Return the opening lines of the material, word for word. End with the line that contains "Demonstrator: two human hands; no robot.".

▶ **Supplied data**
____________

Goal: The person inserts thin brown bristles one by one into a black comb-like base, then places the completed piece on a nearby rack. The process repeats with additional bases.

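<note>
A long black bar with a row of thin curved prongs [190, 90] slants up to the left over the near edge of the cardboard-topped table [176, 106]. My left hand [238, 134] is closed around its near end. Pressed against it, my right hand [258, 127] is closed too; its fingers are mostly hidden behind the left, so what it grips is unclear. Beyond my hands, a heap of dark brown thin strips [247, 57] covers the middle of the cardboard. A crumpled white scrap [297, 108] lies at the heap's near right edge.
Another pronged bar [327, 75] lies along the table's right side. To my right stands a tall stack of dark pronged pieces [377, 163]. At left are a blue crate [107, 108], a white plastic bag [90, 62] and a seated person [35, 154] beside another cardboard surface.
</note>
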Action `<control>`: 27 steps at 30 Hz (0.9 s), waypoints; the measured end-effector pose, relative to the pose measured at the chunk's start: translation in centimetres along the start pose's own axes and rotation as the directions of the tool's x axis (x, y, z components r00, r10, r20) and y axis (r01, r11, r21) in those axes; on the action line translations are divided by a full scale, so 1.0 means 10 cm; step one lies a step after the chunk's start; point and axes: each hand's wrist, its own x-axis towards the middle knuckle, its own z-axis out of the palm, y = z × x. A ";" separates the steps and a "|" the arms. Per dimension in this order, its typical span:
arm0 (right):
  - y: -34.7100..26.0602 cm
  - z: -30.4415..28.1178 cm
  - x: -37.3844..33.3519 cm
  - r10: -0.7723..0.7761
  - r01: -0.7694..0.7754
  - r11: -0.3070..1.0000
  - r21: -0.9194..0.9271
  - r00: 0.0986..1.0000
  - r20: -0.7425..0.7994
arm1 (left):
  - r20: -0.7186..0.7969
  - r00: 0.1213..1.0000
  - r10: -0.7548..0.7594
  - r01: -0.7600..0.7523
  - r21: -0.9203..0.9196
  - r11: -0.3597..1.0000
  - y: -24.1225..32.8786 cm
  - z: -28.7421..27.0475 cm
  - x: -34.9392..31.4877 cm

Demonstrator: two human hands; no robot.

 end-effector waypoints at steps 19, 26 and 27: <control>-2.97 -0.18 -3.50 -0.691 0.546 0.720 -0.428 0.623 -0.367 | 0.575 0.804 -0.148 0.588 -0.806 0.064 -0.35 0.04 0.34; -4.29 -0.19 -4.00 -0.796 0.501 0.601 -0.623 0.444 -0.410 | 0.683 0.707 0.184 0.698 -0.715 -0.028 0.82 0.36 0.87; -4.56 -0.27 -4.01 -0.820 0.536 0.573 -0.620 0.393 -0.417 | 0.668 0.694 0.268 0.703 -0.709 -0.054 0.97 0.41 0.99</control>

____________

▶ **Task response**
Goal: The person inserts thin brown bristles one by one into a black comb-like base, then places the completed piece on a nearby rack. The process repeats with additional bases.

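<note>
A long black bar with a row of thin curved prongs [190, 90] slants up to the left over the near edge of the cardboard-topped table [176, 106]. My left hand [238, 134] is closed around its near end. Pressed against it, my right hand [258, 127] is closed too; its fingers are mostly hidden behind the left, so what it grips is unclear. Beyond my hands, a heap of dark brown thin strips [247, 57] covers the middle of the cardboard. A crumpled white scrap [297, 108] lies at the heap's near right edge.
Another pronged bar [327, 75] lies along the table's right side. To my right stands a tall stack of dark pronged pieces [377, 163]. At left are a blue crate [107, 108], a white plastic bag [90, 62] and a seated person [35, 154] beside another cardboard surface.
</note>
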Action `<control>`: 27 steps at 30 Hz (0.9 s), waypoints; the measured end-effector pose, relative to the pose measured at the chunk's start: translation in centimetres along the start pose's own axes and rotation as the directions of the tool's x axis (x, y, z components r00, r10, r20) and y axis (r01, r11, r21) in those axes; on the action line translations are divided by a full scale, so 1.0 means 10 cm; step one lies a step after the chunk's start; point and axes: each hand's wrist, its own x-axis towards the middle knuckle, its own z-axis out of the palm, y = z × x. A ";" separates the steps and a "|" the arms. Per dimension in this order, its typical span:
arm0 (right):
  - y: -34.7100..26.0602 cm
  - z: -30.4415..28.1178 cm
  - x: -37.3844..33.3519 cm
  - r10: -0.7723..0.7761
  - r01: -0.7694..0.7754
  - r11: -0.3070..1.0000
  - r21: -0.9194..0.9271
  - r00: 0.0986..1.0000
  - r20: -0.7425..0.7994
arm1 (left):
  - r20: -0.7186..0.7969
  - r00: 0.1213..1.0000
  - r10: -0.7548..0.7594
  - r01: -0.7600..0.7523
  - r21: -0.9203..0.9196
  - r11: -0.3597..1.0000
  - y: -24.1225..32.8786 cm
  - z: -28.7421..27.0475 cm
  - x: -34.9392..31.4877 cm

Demonstrator: two human hands; no robot.

The response to this exercise is now complete.